Agriculture remains one of the success stories in SA’s economic progress, irrespective of the challenges the country has faced over the past few decades.
While primary agriculture’s share in the economy has declined from about 10% in the 1960s to just under 3% today, the sector has grown tremendously in real terms. This share decline only illustrates the classic story of how the SA economy has advanced over time, with industries such as finance, manufacturing and transport having grown far faster than agriculture.
Still, the interlinkages of primary agriculture with manufacturing (agro-processing) make it an integral part of this economic transformation story. Over the past decades growth has been underpinned by the adoption of new production technologies, better farming skills, growing demand (locally and globally), and a progressive trade policy.
This was made possible by a range of trading agreements the government secured over the past couple of years, the most important being in the African, European and Asian regions. The African continent and Europe now account for about two-thirds of SA’s agricultural exports. Asia is also an important market for SA’s agricultural exports with a roughly 25% export share.

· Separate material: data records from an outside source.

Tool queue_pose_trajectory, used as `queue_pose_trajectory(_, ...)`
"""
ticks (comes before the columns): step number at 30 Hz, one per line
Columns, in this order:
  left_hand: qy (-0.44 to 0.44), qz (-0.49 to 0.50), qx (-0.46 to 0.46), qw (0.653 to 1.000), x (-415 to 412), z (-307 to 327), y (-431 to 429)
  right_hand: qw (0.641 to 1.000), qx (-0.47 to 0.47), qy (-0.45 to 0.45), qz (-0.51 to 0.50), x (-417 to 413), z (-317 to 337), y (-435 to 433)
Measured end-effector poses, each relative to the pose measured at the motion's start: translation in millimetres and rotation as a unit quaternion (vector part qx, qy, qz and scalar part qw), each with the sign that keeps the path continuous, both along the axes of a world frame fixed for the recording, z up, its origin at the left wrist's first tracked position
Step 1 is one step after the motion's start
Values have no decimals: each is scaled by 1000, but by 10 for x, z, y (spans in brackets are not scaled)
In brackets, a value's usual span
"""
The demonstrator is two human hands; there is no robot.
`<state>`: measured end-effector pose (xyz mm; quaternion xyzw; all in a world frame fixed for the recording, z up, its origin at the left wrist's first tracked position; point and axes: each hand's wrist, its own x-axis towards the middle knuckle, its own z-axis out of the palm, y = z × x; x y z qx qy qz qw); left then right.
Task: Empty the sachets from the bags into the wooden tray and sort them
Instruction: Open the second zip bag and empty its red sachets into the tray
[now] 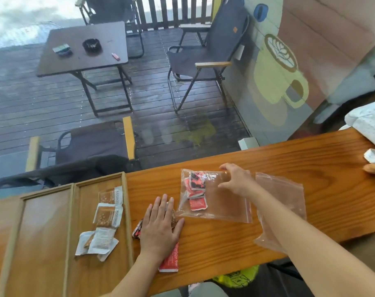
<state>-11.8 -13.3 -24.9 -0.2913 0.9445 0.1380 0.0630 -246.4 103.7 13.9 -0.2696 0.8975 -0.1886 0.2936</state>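
Note:
A wooden tray (73,211) with two compartments lies at the left of the counter. Several brown and white sachets (106,224) lie in its right compartment; the left one holds nothing. My left hand (161,226) rests flat, fingers spread, on loose red sachets (169,260) just right of the tray. A clear zip bag (223,202) with several red sachets (196,191) inside lies flat in the middle. My right hand (236,179) pinches the bag's far edge. A second, empty clear bag (283,202) lies under my right forearm.
The wooden counter (289,159) runs along a window. Another person's fingertip (374,168) and white crumpled paper (373,159) are at the far right edge. Beyond the glass stand a deck table and folding chairs.

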Motion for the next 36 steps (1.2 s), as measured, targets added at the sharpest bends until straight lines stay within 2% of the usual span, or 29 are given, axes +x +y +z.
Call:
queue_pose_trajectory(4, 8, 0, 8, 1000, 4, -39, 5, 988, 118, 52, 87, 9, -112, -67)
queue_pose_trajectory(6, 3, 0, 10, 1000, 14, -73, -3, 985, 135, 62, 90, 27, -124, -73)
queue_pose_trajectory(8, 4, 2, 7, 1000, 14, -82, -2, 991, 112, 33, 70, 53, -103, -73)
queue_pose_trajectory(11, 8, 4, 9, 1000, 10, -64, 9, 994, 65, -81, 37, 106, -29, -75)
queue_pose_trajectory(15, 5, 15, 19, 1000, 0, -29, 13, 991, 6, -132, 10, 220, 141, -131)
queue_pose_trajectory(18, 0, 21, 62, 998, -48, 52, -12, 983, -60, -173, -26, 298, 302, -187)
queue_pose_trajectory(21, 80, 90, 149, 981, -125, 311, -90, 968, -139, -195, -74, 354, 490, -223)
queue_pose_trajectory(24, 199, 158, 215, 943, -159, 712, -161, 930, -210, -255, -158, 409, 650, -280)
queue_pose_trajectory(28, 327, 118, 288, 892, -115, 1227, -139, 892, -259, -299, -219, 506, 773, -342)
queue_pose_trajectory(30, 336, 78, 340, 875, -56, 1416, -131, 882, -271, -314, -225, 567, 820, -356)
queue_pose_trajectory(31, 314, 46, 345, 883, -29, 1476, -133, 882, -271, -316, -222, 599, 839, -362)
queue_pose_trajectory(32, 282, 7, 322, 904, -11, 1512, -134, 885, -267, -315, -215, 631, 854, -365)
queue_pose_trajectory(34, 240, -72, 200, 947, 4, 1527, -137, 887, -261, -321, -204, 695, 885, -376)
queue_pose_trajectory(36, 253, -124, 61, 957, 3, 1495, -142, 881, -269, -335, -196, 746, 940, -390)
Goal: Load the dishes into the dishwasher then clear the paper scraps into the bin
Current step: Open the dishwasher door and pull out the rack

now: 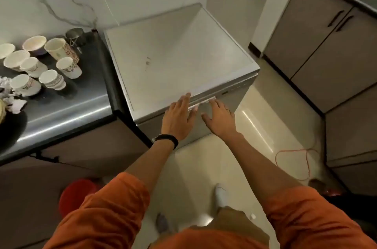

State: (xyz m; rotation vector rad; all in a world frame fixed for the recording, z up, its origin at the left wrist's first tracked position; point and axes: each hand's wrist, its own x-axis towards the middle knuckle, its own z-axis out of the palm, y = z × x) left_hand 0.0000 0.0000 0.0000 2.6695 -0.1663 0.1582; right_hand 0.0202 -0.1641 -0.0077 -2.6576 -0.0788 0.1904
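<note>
Kitchen: dishwasher point(179, 55) sitting closed.
Left hand point(179, 115) and right hand point(220, 119) are reaching its handle point(202, 103), fingers extended, apparently just touching.

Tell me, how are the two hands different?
The left hand has a black band at its wrist; the right hand has none, but wears a thin ring. The left hand's fingers reach the top edge of the dishwasher; the right hand's fingertips lie lower, on the handle. Both are open, fingers straight, at the closed door.
</note>
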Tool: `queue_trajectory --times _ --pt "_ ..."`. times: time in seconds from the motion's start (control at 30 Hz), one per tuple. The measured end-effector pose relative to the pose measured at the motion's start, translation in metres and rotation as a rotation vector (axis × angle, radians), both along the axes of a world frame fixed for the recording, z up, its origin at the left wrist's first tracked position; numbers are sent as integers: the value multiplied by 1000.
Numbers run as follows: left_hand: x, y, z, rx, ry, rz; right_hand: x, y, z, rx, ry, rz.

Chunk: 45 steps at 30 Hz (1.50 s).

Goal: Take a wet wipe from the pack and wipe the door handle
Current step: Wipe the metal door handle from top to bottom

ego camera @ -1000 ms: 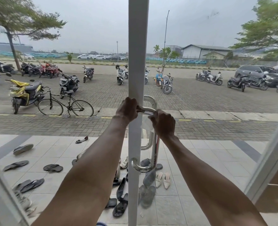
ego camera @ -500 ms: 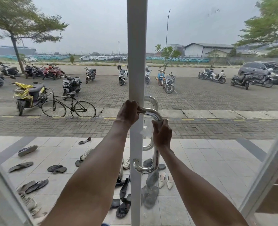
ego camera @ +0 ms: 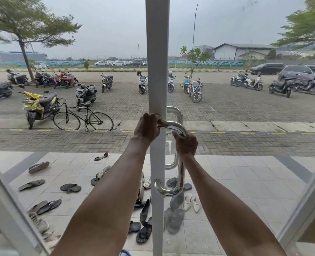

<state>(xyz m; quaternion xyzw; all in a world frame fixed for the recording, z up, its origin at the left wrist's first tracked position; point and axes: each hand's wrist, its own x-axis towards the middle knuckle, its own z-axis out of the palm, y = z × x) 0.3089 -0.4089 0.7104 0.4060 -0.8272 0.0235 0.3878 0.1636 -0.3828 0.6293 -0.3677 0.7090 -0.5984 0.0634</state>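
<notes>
A chrome door handle is fixed to the white door frame of a glass door. My left hand grips the handle's top end where it meets the frame. My right hand is curled round the upper part of the upright bar, just below the top bend. It presses a white wet wipe against the bar, and a bit of the wipe shows to the left of the fingers. The wipe pack is not in view.
A second handle sits on the outer side of the glass. Outside, several sandals and shoes lie on the tiled porch. Beyond them stand a bicycle and parked scooters on a paved lot. Another white frame slants at the right.
My right hand slid with the wipe down off the handle's top bend onto the upright bar, baring the bend. My left hand kept its grip at the top.
</notes>
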Motion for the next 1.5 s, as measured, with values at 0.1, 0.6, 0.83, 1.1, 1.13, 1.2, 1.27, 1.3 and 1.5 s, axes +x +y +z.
queue_trajectory --times 0.1,0.6,0.83,1.1,1.13,1.2,1.27,1.3,1.5 --pt "-1 0 -1 -7 0 11 -2 1 -14 90 -59 5" --pt "-2 -11 -7 -19 -26 33 -6 2 31 16 95 144" --pt "-2 -13 -7 -14 -18 4 -1 2 9 21 -30 27" --pt "-3 -11 -8 -18 -4 10 1 11 -38 101 -158 72" --pt "-3 -11 -7 -23 2 12 1 12 -41 100 -173 80" --pt "-3 -12 -5 -15 8 7 2 13 -44 94 -189 78" --pt "-3 -13 -1 7 -20 6 2 12 -42 95 -186 65" --pt "-3 -14 1 17 -35 7 3 11 -39 93 -181 51" --pt "-2 -15 1 27 -30 1 8 7 3 -54 -90 -27"
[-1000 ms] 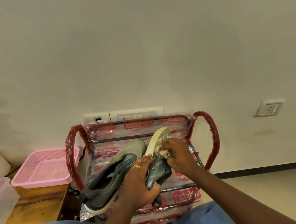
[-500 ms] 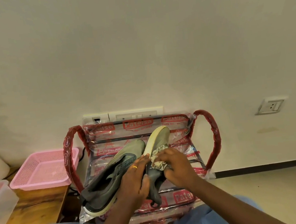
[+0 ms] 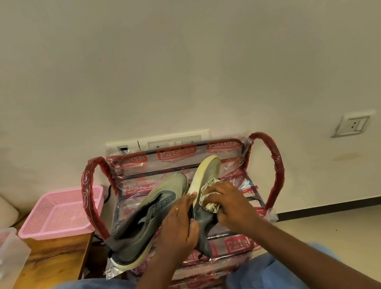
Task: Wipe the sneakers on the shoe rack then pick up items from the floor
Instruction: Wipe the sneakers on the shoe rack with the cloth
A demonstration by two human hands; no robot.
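Slid back from the toe, curled fingers of the right hand now pinch the cloth against the sneaker, beside gripping fingers of the left hand.

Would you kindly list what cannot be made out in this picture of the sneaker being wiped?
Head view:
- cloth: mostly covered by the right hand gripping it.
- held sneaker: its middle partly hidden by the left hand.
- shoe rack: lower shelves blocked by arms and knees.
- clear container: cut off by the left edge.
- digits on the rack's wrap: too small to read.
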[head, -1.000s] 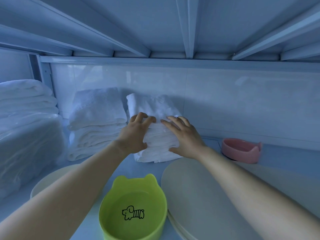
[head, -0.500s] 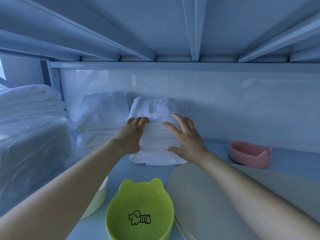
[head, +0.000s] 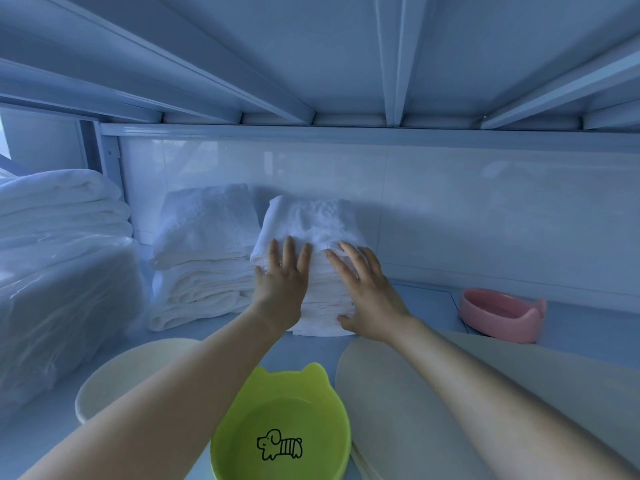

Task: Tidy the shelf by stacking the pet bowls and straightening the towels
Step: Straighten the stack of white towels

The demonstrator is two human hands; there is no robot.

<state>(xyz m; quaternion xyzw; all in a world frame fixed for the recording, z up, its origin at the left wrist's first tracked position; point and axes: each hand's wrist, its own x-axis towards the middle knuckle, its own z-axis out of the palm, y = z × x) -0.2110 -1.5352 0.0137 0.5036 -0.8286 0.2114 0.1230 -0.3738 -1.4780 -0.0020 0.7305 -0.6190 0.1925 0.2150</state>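
Note:
A stack of folded white towels (head: 311, 220) stands at the back of the shelf. My left hand (head: 282, 277) lies flat against its front left with straight fingers. My right hand (head: 367, 289) presses its front right side, fingers spread, thumb low at the stack's base. A second towel stack (head: 204, 244) sits just to the left, touching it. A green pet bowl (head: 280, 427) with a dog drawing is near the front, between my forearms. A pink pet bowl (head: 502, 313) sits at the right by the back wall.
A large pile of white linen (head: 59, 237), partly wrapped in plastic, fills the left end. A cream bowl (head: 128, 372) sits front left and flat cream boards (head: 398, 393) lie front right under my right arm. The upper shelf (head: 346, 64) hangs low overhead.
My left fingers have straightened from a curled hold to lie flat on the towel stack. Both hands have shifted slightly on its front, and the stack looks squarer.

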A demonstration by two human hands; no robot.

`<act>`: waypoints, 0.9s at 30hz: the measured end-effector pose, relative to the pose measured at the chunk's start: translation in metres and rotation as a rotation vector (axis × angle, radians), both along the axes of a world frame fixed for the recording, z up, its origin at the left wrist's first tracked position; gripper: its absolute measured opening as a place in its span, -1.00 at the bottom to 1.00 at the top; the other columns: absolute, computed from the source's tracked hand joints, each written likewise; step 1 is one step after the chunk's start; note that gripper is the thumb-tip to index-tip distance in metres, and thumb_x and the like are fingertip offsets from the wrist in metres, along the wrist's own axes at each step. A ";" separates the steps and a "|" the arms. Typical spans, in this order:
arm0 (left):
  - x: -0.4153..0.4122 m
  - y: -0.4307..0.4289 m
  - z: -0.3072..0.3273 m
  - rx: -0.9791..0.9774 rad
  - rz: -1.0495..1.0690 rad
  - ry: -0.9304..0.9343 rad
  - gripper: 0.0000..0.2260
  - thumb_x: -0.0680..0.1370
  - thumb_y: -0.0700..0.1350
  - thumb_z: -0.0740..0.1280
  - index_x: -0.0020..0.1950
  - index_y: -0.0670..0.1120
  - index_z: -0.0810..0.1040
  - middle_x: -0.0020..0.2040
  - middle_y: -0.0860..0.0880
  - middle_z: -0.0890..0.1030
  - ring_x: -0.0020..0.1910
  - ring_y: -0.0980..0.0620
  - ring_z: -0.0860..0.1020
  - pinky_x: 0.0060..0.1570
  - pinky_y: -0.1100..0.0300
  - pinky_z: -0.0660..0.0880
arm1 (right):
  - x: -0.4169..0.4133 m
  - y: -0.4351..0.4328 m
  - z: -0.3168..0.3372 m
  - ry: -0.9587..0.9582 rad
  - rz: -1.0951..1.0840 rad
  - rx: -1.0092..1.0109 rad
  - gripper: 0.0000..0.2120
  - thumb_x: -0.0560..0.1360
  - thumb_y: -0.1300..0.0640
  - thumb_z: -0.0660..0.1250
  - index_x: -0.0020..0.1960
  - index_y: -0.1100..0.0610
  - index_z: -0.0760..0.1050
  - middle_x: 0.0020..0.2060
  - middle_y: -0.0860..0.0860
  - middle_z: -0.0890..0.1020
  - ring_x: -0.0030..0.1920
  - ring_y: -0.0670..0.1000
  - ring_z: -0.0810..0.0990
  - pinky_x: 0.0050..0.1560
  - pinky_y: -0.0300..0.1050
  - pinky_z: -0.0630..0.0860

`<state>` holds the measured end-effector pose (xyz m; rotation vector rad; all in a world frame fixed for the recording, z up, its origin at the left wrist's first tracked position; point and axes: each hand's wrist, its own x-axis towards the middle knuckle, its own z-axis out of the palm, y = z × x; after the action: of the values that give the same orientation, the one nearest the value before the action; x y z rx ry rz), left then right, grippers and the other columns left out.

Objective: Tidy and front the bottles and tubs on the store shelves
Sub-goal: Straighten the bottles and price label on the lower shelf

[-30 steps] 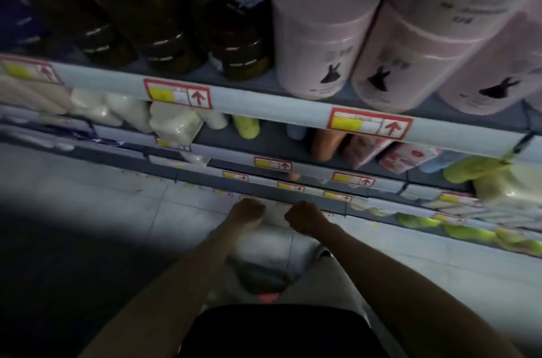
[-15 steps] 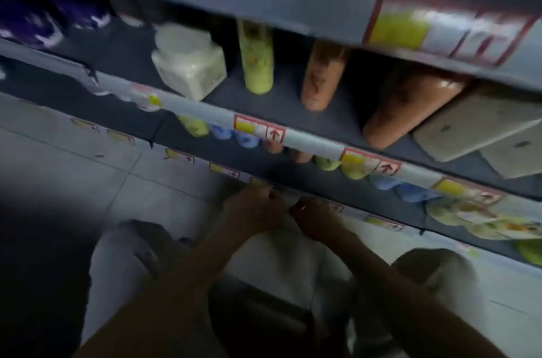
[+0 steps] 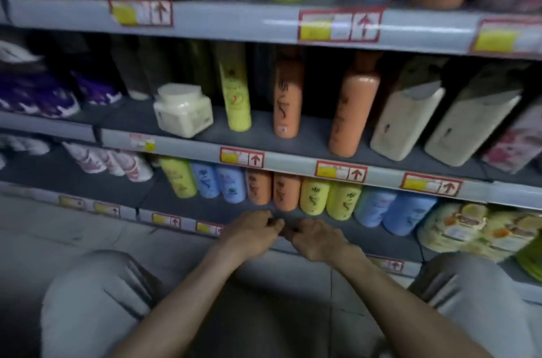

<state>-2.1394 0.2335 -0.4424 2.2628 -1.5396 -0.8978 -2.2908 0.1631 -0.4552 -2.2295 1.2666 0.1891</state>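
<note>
I am crouched in front of low store shelves. My left hand and my right hand hover side by side at the front edge of the bottom shelf, fingers curled, holding nothing. Just behind them stands a row of bottles: orange bottles, yellow bottles and blue bottles. On the shelf above, a white tub stands near the front. A yellow bottle and two orange bottles sit further back and apart.
Cream square bottles lean at the right of the middle shelf, purple packs lie at its left. Pink-white bottles lie on the bottom shelf's left, yellow packs at its right. My knees flank my arms above the tiled floor.
The view has dropped from the upper shelves to the two lowest ones as I crouched. Both hands stayed together and now sit at the bottom shelf's front edge.
</note>
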 end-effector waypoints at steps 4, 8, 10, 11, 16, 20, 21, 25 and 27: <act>-0.007 0.026 0.038 -0.121 0.022 -0.055 -0.72 0.60 0.22 0.16 0.01 0.09 0.55 0.02 0.03 0.63 0.02 -0.02 0.60 0.09 0.01 0.55 | -0.004 0.019 0.040 -0.112 -0.116 -0.071 -0.66 0.63 -0.11 0.14 0.17 0.04 0.59 0.18 0.14 0.65 0.19 0.21 0.61 0.16 0.06 0.53; -0.008 0.050 0.086 -0.288 0.073 -0.046 -0.77 0.57 0.18 0.20 -0.05 0.12 0.59 -0.01 0.05 0.67 0.03 0.00 0.62 0.09 0.07 0.55 | -0.008 0.043 0.090 -0.309 -0.208 -0.181 -0.62 0.60 -0.22 0.17 0.02 0.03 0.61 0.12 0.15 0.68 0.17 0.21 0.62 0.07 -0.01 0.50; -0.006 0.055 0.111 -0.367 0.116 -0.066 -0.72 0.56 0.21 0.19 0.06 0.10 0.61 0.05 0.01 0.69 0.10 -0.05 0.62 0.12 0.06 0.54 | -0.010 0.053 0.111 -0.341 -0.204 -0.227 -0.60 0.58 -0.26 0.18 0.06 0.01 0.61 0.12 0.12 0.69 0.19 0.19 0.62 0.10 -0.02 0.52; -0.005 0.056 0.122 -0.403 0.124 -0.072 -0.69 0.55 0.24 0.17 0.06 0.12 0.60 0.05 0.00 0.69 0.10 -0.08 0.62 0.12 0.02 0.55 | -0.011 0.057 0.122 -0.348 -0.200 -0.252 -0.59 0.57 -0.28 0.17 0.08 -0.01 0.61 0.12 0.11 0.70 0.19 0.18 0.63 0.10 -0.01 0.53; -0.011 0.063 0.163 -0.532 0.174 -0.028 -0.73 0.52 0.28 0.15 0.00 0.21 0.56 0.01 0.04 0.64 0.03 -0.04 0.58 0.10 -0.04 0.55 | -0.021 0.061 0.165 -0.476 -0.201 -0.336 -0.73 0.57 -0.25 0.18 -0.04 -0.10 0.51 0.05 0.07 0.68 0.13 0.18 0.61 0.02 -0.01 0.49; -0.011 0.058 0.169 -0.600 0.196 -0.007 -0.78 0.55 0.23 0.18 0.05 0.22 0.57 -0.01 0.14 0.63 0.00 0.04 0.59 0.10 0.00 0.56 | -0.035 0.058 0.176 -0.539 -0.234 -0.365 -0.78 0.55 -0.25 0.20 -0.05 -0.14 0.48 0.00 -0.05 0.67 0.07 0.12 0.60 0.09 0.07 0.55; -0.010 0.055 0.169 -0.602 0.194 -0.002 -0.79 0.56 0.21 0.20 0.05 0.21 0.57 -0.01 0.14 0.63 0.00 0.05 0.59 0.09 0.02 0.56 | -0.038 0.057 0.176 -0.546 -0.243 -0.360 -0.76 0.55 -0.25 0.20 -0.05 -0.11 0.49 -0.04 -0.07 0.66 0.05 0.10 0.61 0.09 0.07 0.56; -0.006 0.039 0.160 -0.584 0.172 0.027 -0.82 0.59 0.15 0.23 0.07 0.18 0.59 0.01 0.12 0.64 0.03 0.07 0.58 0.05 0.09 0.51 | -0.047 0.049 0.164 -0.592 -0.268 -0.347 -0.66 0.52 -0.28 0.18 -0.03 -0.05 0.53 -0.12 -0.08 0.66 -0.02 0.06 0.62 0.05 0.08 0.57; -0.003 0.033 0.154 -0.578 0.173 0.058 -0.82 0.58 0.14 0.24 0.07 0.16 0.60 0.01 0.12 0.64 0.05 0.07 0.58 0.11 0.08 0.51 | -0.050 0.046 0.156 -0.607 -0.279 -0.339 -0.60 0.45 -0.33 0.14 -0.04 -0.06 0.54 -0.14 -0.08 0.68 -0.06 0.00 0.63 0.03 0.10 0.57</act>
<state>-2.1426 0.2668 -0.2888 1.8899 -1.3327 -0.3950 -2.3410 0.2092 -0.2987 -2.0911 1.2955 -0.8006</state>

The private sector has been core to the SA agriculture success story, while government has had to ensure that policy remains favourable for investors and farmers. The priorities for the government were to ensure there are no interventionist trade policies (blocking exports) or price caps, and that infrastructure (roads, rail, water and electricity) is in place, strong protection of property and proper land governance.
Being open to scientific advancements in seed breeding and agrochemicals and genetics are some of the positives the SA government ensured. This was all anchored in the sound financial system that supported commercial production and international trade.
For the first two decades since democracy the infrastructure was fully operational and supportive of the sector. But the past nine years have seen deteriorations that have seen even greater reliance on the private sector and these present long-term risks if not addressed.
Still, these private sector efforts, collaboratively with a favourable policy environment, ensured that SA’s agriculture continued to perform excellently even during the Covid-19 crisis Good weather conditions also made a contribution.
In 2021 and 2022 SA’s agricultural exports in terms of volumes and value broke records, reaching $12.8bn in 2022. Our export basket is diverse, with fruits, wine, grains, beef and wool topping the list.
These policy measures and strong private sector participation differentiate the SA agriculture story from much of the continent. For example, whereas SA’s Agricultural Food System (AFS) share (primary agriculture and agro-processing) of GDP adds up to about 10%, with the private sector leading, in most African countries the AFS share of GDP is well above 30%-40% and much of the development is driven by government.
The SA government supports private sector investment by providing the essential service delivery that any government is supposed to perform. Inclusivity is crucial, and here government has a tremendous opportunity (which we hope can be realised through the country’s newly launched Agriculture & Agro-processing Master Plan) to leapfrog the development of a multitude of businessmen and women who are already in the sector but require support in terms of credit extension and infrastructure. This “hidden middle” holds potential for employment generation and bringing vibrancy to rural towns.
SA’s agriculture doesn’t have all of its house in order. We have our challenges. For example, government has fallen short in delivering a range of basic services — water, roads, rail and ports — that now present risks for the long-term growth prospects of the sector if there is no urgent intervention. We are also seeing rising crime, which is a risk to investment. Our energy issues also present challenges for farmers and the food sector.
That said, in SA both government and the private sector have a plan for the next decade through the Agriculture & Agro-processing Master Plan, which speaks to direct value change and regional requirements to boost the growth of this sector. This will entail resolving policy ambiguity, creating an enabling infrastructure, providing farmer support and supporting research & development, financing through a blended finance structure, and expanding export markets.
We also encourage farmers to focus on high-value, labour-intensive crops for export to ensure the agricultural sector helps address unemployment. This will require that government fully utilises its over 2-million hectares of underutilised land, focusing on promoting commercial production and small-scale farming only where conditions do not permit commercialisation.
What can other African countries take from SA’s agricultural story?
Limited trade and commodity price interventions are essential to enable more private sector investments to drive market corrections in instances of price swings.
Investment in infrastructure is critical. This includes both institutional infrastructure and physical/hardware infrastructure that can reduce the costs of doing business.
Embracing technological advancements in seeds, genetics and agrochemicals is vital in boosting productivity. Policy interventions that promote access to these technologies and create market systems that can deliver these technologies efficiently, at low cost, make farming competitive.
Supporting commercial farming, which will be essential for the growth of the agro-processing part of countries’ food systems and a source of employment, is a critical step for agricultural progress in Africa.
• Sihlobo is chief economist at the Agricultural Business Chamber of SA and a senior fellow in Stellenbosch University’s department of agricultural economics. This is an edited version of his address at the World Bank’s Africa Agriculture Policy Leadership Dialogue in Lusaka, Zambia, last week.